The role of otoprotectants, such as amifostine, administered before or during cancer therapy, has not been established, and studies are ongoing in this area. To minimize risk, clinicians should minimize exposure to other ototoxins, including aminoglycoside antibiotics and furosemide. In assessing a survivor, prior and current exposure to all ototoxic agents should be considered in the assessment of auditory function. The contribution of environmental factors (e.g., use of headphones, occupational exposures) to hearing loss in the young survivor population has not been documented. Survivors with treatment exposures that put them at risk for hearing loss or those with symptoms of hearing impairment should have serial auditory evaluations, and those diagnosed with hearing impairments should be prescribed hearing aids and classroom or workplace accommodations as indicated. Early intervention for auditory problems is particular important in the survivor population because hearing loss has the potential to compound already existing social, developmental, and cognitive impairments.


Reproductive System


Reproductive function depends on the complex interaction of hormonal, anatomic, and psychosocial factors. Treatment of childhood cancer directed at the brain, spinal cord, pelvis, genitourinary organs, and gonads can all impair future reproductive potential. Therapy that is directly toxic to the ovaries and testes predisposes survivors to primary hypogonadism resulting in both diminished sex hormone production (testosterone, estrogen) and damage to oocytes and spermatocytes.

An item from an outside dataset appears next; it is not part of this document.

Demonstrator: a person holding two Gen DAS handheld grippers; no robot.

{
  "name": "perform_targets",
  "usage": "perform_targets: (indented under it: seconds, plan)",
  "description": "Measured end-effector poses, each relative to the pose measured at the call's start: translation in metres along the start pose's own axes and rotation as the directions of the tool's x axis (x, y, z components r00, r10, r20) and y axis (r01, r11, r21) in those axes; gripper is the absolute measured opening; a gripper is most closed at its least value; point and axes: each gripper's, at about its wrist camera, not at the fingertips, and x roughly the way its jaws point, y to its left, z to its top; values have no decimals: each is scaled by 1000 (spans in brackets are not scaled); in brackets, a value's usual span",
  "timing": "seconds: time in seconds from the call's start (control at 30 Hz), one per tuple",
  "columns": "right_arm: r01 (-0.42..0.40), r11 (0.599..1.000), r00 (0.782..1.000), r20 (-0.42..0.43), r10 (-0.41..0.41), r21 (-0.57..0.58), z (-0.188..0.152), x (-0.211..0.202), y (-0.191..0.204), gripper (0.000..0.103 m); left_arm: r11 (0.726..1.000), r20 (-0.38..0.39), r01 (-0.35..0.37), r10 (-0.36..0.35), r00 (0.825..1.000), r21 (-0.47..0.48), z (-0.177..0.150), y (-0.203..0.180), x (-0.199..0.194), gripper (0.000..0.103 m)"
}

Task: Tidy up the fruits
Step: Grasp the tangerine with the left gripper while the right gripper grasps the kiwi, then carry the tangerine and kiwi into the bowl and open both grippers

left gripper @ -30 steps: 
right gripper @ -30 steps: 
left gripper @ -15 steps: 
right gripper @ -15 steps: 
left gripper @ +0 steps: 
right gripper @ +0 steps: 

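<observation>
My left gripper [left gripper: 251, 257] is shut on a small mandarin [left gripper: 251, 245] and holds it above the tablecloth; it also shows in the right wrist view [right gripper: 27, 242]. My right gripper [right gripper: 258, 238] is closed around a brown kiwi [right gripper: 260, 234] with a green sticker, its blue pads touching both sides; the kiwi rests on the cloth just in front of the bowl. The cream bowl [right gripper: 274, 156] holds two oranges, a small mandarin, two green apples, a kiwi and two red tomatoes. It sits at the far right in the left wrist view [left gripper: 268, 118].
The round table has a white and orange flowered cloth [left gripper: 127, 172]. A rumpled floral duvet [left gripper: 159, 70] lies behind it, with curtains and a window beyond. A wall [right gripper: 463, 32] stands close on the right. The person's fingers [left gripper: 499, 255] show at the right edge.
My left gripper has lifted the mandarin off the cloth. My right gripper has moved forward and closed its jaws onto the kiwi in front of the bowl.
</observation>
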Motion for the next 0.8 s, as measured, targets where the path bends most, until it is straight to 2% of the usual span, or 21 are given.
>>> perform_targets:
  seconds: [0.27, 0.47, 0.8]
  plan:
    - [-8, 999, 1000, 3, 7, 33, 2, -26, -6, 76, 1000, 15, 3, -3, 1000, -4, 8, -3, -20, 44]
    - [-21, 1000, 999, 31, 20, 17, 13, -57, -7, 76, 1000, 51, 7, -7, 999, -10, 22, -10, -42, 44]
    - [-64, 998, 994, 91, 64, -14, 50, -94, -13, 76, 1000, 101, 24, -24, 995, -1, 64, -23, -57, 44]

Secondary hypogonadism, impaired secretion of gonadotropins (LH, FSH), can be the result of radiation and surgery to the hypothalamic-pituitary axis. Alternation of the neurovascular or structural anatomy of the reproductive organs or reduction in the volume of gonadal tissue by radiation and surgery can also impair reproductive function. As with most late effects, chemotherapy-associated gonadotoxicity is directly related to the individual agent and cumulative dose. Specifically, the alkylating agents cyclophosphamide and procarbazine pose a greater risk for gonadal dysfunction than cisplatin and dacarbazine. In general, the ovary is less vulnerable to chemotherapy-induced damage than the testis. As with other late effects, irradiation-associated toxicity to the ovaries and testes is dependent on the radiation dose and field. The availability of established fertility preservation strategies for patients newly diagnosed with cancer (semen cryopreservation, oophoropexy, oocyte cryopreservation) may improve long-term fertility outcomes for survivors treated with gonadotoxic therapy.


Females


Ovarian dysfunction can be a result of acute ovarian toxicity that persists or premature ovarian failure. The majority of prepubertal and adolescent girls receiving standard-dose chemotherapy will retain or recover ovarian function; however, those receiving high-dose alkylating agents, conditioning for bone marrow transplant, or those exposed to pelvic irradiation are at risk for irreversible ovarian toxicity, which manifests as both estrogen deficiency and infertility. Of note, irradiation to the pelvis, abdomen, or spine may include the ovaries in the field. Ovarian doses greater than 10 Gy can result in complete ovarian failure, requiring hormone replacement therapy. Survivors treated with both radiation therapy and gonadal-toxic chemotherapy have a worse prognosis for ovarian function. Cranial irradiation that has a radiation dose greater than 22 Gy to the hypothalamic-pituitary access is associated with reduced fertility, and use of more than 30 Gy is associated with ovarian failure as a result of impaired secretion of gonadotropins (LH, FSH). Survivors diagnosed with ovarian failure should be offered treatment with hormone replacement therapy in consultation with an endocrinologist.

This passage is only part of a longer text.